Bill Ayers lives on: Amid rising discontent in Europe, London playwright launches 'Weathermen' drama

The shortlist for Best Foreign Language film at the Oscars later this month includes one of the hit European movies of 2009 - "The Baader Meinhof Complex."

From Berlin to London, cinema-goers have been flocking to see the dramatic account of the eponymous left-wing terrorist group, also known as the Red Army Faction (RAF), which wreaked havoc across Germany in the '70s and '80s.

As it happens, the film’s German release came just weeks before one of the last two jailed RAF militants was controversially freed from jail, as chronicled in the Monitor.

But the movie is also resonating with the young people in Europe, where an increasingly bitter recession appears to be setting the stage for a rebirth of the violent left.

Europe’s youths are again at the forefront of often turbulent protests, including unrest in Athens and the government-toppling riots in Reykjavik (to be fair, the Iceland unrest included young and old). Reports from France last month credited its intelligence services with warning of a violent new threat from a continent-wide network of militants not unlike the RAF.

This week in London, the writer of a new play based on America’s own homegrown left-wing "terror" group, The Weather Underground, said the recession was giving many in his generation pause for thought about new directions for political activism.

“The period ahead of us is going to be an interesting one,” says Charlie Shand, the 20-something playwright behind the show in Hoxton, a hub for young, alternative-minded artists.

“We are seeing more actions, students getting organized. The interesting thing about the Weathermen was that their inspiration came from the belief that peaceful protest was not achieving anything.

“The only way they decided they could affect change was by blowing things up.”

Shand’s play, "When Do We Start Fighting?" opened Thursday and aims to capture the paranoia and turmoil that embroiled the group after it organized Chicago’s "Days of Rage" riots of 1969.

Its bloody ending echoes the events surrounding the death of three "Weathermen" in 1970 when a bomb prematurely detonated at a townhouse in Greenwich Village, NY.

While writing the play, Shand corresponded with Bill Ayers, a former "Weatherman" whose name rose briefly to national prominence during the presidential elections after Sarah Palin used his acquaintance with Barack Obama to accuse the Democrat of “palling around with a domestic terrorist.”

“The penultimate line in the play is ‘no regrets’ and what Bill continues to say is that he actually regrets not doing enough,” Shand says.

“We are in hard times now but it’s exciting because people are less alienated and are starting to wake up and criticize the system.
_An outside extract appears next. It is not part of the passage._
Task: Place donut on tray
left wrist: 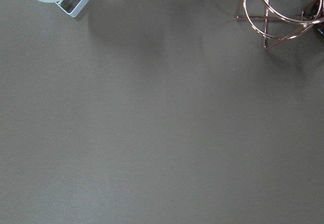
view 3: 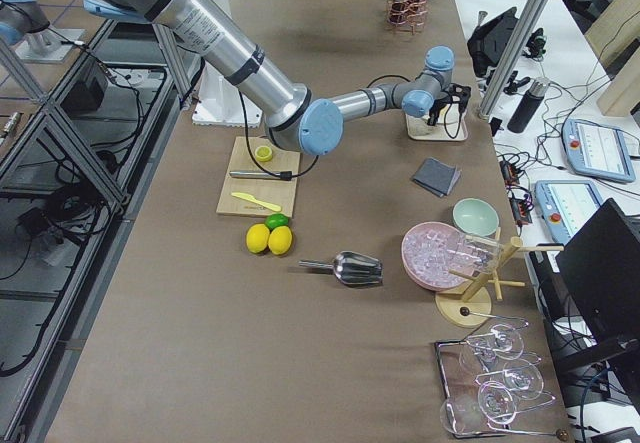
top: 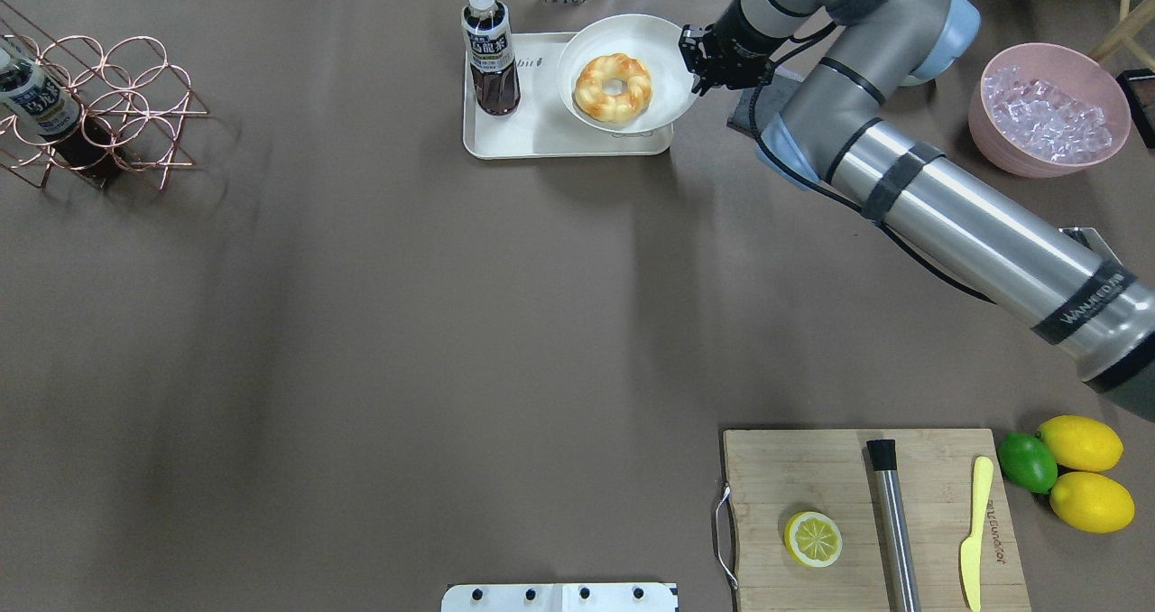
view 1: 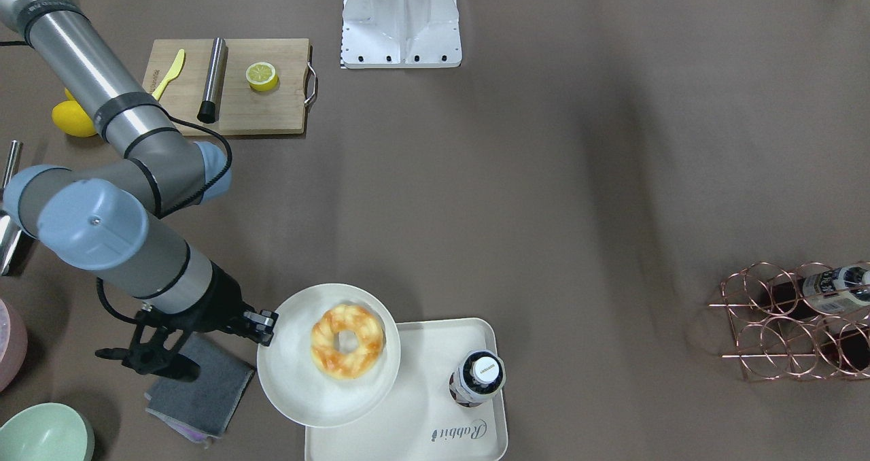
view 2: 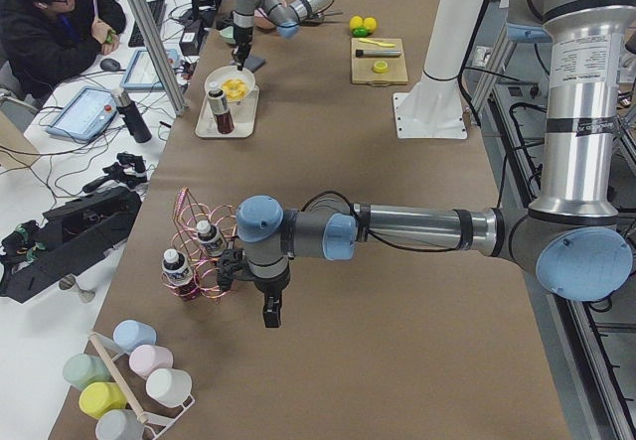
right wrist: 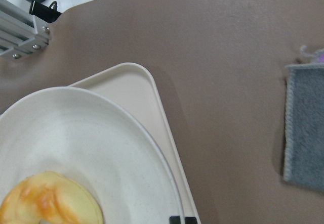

The idea behind this production is to be slightly provocative, to start a discussion.”

Around Europe, the discussion is beginning to heat up online, where an anonymous political tract called "The Coming Insurrection" is gaining something of a cult status among radicals.

Its author is said to be one of nine people arrested in November in the small French mountain village of Tarnac, where the French government claims an anarchist terror group was plotting to launch a violent campaign aimed at overthrowing the state.

Support committees for the "Tarnac 9" have sprung up in France, the US, Britain, and elsewhere to protest the detainees' arrest.

But at a time when nostalgia for urban guerrillas is being played out on the big screen and on the stage, could it really be a case of life imitating art?